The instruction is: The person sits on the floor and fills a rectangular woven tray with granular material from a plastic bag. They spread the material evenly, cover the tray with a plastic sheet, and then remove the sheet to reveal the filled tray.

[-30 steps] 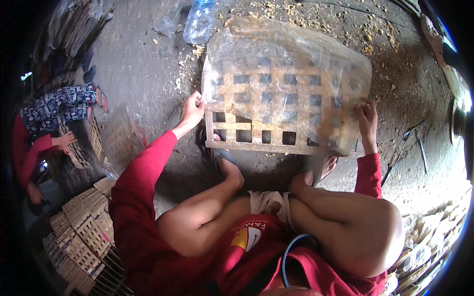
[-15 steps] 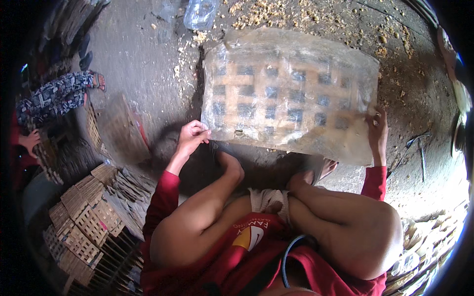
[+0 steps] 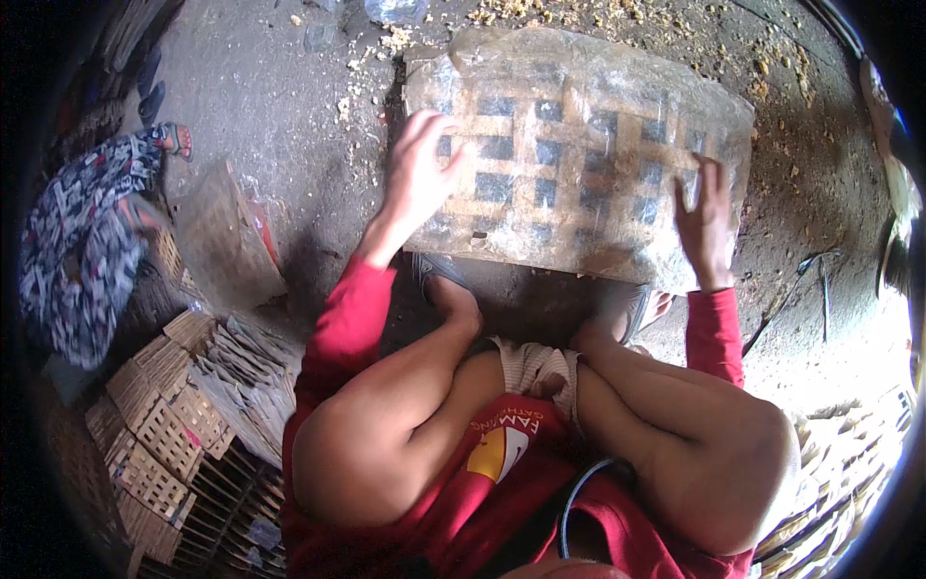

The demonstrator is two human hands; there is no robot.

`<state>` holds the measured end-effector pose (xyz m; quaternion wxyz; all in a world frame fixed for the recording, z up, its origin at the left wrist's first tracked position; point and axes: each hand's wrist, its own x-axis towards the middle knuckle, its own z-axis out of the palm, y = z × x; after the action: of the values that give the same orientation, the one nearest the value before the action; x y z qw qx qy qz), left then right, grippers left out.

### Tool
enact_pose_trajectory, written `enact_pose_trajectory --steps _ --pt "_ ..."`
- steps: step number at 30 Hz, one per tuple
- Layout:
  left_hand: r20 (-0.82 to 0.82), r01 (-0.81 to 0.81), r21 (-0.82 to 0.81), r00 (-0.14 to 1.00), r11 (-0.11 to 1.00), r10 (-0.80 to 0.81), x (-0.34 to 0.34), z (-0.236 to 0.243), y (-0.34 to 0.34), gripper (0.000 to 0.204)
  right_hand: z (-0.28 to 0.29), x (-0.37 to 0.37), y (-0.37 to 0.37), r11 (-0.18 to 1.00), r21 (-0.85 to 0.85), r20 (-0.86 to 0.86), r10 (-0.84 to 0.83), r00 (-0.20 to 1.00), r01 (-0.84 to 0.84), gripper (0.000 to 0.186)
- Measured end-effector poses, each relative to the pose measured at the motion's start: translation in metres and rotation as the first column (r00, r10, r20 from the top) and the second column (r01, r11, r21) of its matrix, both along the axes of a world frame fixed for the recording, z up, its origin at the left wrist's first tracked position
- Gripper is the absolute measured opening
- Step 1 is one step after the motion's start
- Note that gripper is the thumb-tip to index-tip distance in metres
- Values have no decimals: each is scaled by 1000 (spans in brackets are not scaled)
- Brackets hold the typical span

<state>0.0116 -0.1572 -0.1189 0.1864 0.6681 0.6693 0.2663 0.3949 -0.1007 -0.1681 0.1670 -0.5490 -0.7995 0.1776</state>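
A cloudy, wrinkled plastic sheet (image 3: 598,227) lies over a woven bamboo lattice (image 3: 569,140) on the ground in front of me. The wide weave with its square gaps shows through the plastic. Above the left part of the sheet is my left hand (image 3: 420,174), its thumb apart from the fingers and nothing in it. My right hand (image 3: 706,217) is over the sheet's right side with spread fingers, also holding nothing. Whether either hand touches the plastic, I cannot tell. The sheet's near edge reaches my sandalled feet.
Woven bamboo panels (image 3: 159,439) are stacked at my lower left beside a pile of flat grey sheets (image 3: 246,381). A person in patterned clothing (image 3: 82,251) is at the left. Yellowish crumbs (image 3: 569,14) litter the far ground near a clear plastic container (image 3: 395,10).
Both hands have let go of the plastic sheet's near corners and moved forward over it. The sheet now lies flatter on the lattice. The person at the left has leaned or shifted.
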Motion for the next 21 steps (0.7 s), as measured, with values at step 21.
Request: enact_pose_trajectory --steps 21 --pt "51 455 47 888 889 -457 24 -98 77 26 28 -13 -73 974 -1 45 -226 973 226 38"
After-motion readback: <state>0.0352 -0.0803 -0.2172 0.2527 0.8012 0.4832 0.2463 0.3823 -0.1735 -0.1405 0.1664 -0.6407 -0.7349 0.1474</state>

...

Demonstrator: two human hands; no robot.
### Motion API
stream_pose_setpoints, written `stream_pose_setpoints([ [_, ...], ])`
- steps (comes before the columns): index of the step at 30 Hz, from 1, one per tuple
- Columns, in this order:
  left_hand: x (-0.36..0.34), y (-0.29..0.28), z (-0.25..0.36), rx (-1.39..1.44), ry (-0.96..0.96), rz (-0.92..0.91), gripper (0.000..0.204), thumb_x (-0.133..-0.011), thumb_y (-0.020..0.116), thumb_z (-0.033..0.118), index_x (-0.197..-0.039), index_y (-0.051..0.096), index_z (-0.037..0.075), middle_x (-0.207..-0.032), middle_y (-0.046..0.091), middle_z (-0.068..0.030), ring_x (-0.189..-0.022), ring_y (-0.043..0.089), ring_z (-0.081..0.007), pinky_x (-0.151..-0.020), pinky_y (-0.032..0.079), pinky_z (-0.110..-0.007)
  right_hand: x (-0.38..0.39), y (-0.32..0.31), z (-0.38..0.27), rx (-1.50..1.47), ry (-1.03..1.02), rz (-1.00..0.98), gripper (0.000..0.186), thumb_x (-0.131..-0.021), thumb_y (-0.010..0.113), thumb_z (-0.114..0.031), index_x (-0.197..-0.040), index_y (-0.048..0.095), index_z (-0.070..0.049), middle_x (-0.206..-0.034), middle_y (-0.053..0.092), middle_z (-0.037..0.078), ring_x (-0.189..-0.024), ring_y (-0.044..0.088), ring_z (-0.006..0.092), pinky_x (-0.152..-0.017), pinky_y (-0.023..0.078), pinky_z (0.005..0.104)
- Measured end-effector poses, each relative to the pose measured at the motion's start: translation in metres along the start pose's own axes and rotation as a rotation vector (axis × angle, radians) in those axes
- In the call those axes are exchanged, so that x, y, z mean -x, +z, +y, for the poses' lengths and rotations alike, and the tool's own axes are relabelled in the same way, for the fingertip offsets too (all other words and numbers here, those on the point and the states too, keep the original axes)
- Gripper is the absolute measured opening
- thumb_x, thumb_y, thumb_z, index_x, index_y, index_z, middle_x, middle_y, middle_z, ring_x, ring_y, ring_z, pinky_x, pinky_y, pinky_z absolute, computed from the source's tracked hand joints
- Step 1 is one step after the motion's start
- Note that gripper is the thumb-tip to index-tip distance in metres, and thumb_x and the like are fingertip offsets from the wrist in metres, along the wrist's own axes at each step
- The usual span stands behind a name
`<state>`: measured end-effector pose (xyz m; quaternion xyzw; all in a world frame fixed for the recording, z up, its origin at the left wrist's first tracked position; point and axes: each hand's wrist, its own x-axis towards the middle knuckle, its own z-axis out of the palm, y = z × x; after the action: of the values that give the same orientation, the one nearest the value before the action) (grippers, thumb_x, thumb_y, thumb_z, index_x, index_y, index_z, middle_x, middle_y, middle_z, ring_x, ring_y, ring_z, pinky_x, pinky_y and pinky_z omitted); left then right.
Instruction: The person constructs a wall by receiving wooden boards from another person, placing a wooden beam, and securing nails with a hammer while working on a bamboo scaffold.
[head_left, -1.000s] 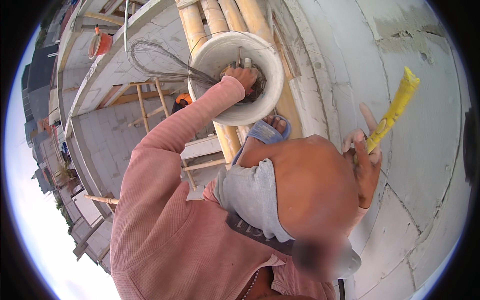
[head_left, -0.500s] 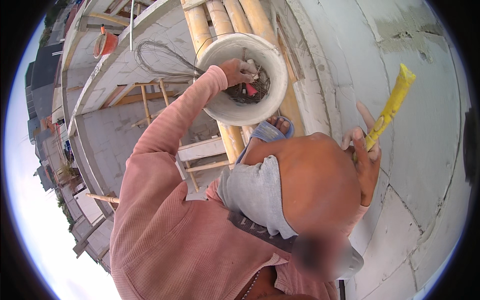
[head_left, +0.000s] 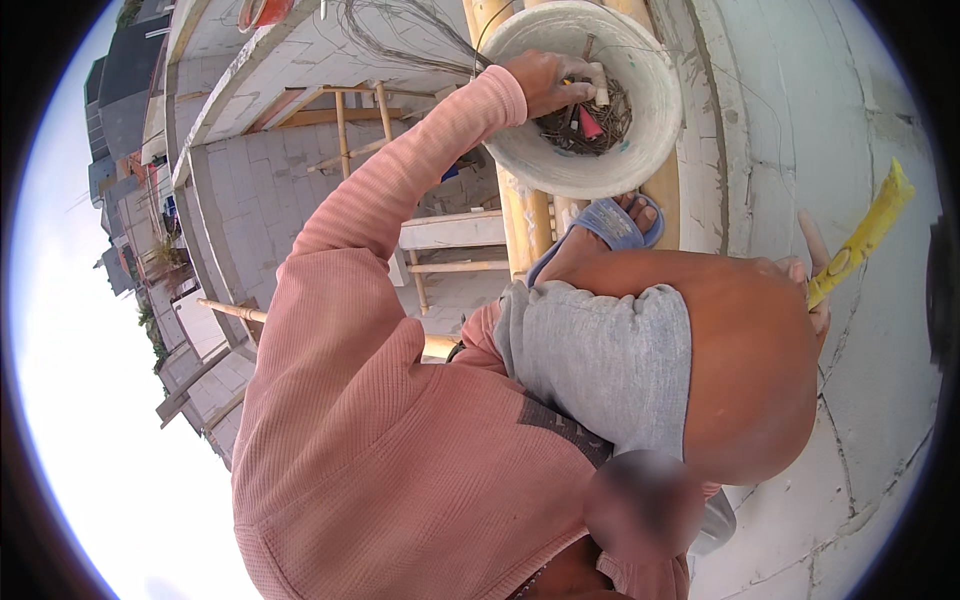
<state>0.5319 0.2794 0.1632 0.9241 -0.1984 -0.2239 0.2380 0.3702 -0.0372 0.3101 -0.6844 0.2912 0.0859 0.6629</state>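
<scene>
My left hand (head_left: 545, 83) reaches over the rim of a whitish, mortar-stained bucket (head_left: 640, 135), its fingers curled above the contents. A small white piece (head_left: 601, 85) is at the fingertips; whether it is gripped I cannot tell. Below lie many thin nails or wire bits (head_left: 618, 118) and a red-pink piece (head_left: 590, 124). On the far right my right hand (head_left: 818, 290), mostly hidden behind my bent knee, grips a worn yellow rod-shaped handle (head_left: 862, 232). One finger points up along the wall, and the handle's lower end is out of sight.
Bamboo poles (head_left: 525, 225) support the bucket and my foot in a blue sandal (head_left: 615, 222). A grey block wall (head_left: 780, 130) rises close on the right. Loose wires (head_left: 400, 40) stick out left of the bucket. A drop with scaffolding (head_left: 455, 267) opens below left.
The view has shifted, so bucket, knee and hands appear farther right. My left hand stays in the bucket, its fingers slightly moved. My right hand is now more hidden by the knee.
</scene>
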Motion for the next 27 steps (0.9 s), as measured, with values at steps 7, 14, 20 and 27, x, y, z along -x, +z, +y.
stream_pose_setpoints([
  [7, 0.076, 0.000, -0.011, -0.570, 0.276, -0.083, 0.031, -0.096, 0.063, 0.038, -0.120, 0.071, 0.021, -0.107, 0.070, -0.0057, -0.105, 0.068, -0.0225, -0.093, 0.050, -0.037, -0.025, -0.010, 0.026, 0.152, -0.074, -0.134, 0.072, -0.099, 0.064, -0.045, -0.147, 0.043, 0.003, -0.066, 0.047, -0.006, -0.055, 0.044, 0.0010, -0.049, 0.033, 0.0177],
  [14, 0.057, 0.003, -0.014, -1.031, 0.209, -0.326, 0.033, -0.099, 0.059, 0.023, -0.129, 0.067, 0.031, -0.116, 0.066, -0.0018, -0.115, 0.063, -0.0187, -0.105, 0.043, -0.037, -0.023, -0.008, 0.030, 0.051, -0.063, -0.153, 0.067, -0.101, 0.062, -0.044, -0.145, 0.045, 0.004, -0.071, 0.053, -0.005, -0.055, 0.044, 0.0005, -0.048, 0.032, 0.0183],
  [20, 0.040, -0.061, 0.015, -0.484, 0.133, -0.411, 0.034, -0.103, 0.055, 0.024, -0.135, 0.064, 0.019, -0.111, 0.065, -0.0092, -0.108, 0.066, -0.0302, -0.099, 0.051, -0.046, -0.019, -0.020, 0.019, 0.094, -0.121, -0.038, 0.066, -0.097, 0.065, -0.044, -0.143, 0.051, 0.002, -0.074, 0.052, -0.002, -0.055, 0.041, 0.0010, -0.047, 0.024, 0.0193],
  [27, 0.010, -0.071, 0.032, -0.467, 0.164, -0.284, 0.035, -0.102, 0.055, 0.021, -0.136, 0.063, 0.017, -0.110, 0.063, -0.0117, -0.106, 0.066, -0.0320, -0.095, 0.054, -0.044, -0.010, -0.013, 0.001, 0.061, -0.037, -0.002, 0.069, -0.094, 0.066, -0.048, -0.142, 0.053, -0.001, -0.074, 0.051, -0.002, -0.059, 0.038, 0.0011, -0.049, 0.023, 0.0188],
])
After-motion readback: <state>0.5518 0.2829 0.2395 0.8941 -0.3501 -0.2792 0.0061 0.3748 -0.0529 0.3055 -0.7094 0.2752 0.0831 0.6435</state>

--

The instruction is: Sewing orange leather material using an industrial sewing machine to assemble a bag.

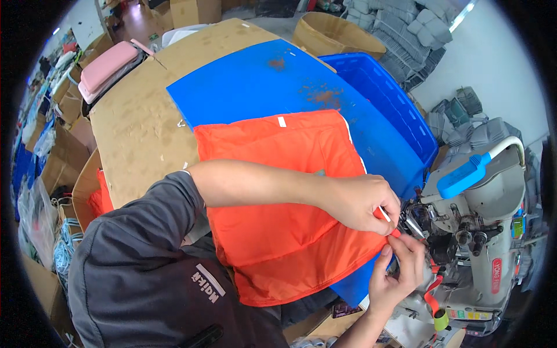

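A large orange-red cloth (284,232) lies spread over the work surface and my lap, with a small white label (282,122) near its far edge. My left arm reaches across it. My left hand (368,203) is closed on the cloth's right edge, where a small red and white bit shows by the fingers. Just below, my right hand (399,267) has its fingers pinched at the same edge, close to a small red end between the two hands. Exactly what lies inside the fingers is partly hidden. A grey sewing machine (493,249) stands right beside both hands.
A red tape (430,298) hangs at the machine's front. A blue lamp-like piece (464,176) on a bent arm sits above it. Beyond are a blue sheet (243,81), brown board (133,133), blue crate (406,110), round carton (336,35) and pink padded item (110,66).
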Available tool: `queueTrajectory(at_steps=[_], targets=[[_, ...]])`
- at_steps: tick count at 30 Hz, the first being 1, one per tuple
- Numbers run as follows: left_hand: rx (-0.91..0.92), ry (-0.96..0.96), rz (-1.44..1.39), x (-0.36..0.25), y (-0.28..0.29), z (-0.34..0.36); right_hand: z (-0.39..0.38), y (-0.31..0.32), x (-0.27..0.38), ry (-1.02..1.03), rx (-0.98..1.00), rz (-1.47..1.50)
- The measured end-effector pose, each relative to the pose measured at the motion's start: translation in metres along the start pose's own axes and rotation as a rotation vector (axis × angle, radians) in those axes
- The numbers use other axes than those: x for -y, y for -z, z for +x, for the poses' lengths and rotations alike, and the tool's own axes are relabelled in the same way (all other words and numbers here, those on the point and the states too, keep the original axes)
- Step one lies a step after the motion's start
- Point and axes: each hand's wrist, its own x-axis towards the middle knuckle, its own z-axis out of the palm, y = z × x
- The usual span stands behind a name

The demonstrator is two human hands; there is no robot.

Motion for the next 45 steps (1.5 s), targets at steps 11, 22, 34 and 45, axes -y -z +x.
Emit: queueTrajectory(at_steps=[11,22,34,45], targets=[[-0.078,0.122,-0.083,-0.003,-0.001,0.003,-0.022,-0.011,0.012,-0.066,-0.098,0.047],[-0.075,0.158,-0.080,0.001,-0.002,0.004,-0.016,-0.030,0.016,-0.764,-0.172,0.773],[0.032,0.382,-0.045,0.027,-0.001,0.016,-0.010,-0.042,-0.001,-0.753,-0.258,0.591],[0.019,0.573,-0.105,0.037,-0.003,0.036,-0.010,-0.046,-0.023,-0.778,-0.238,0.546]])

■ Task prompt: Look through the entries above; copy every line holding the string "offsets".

■ Solution to the exercise:
- In the call those axes are exchanged, so that x, y, z mean -x, +z, +y, for the poses' lengths and rotations alike, and the tool's own axes are relabelled in the same way, for the fingertip offsets too (all other words and numbers here, those on the point and the states too, keep the original axes)
- Note that gripper is the thumb-tip to index-tip distance in metres, and thumb_x and the like are fingertip offsets from the wrist in metres, along the wrist's own axes at each step

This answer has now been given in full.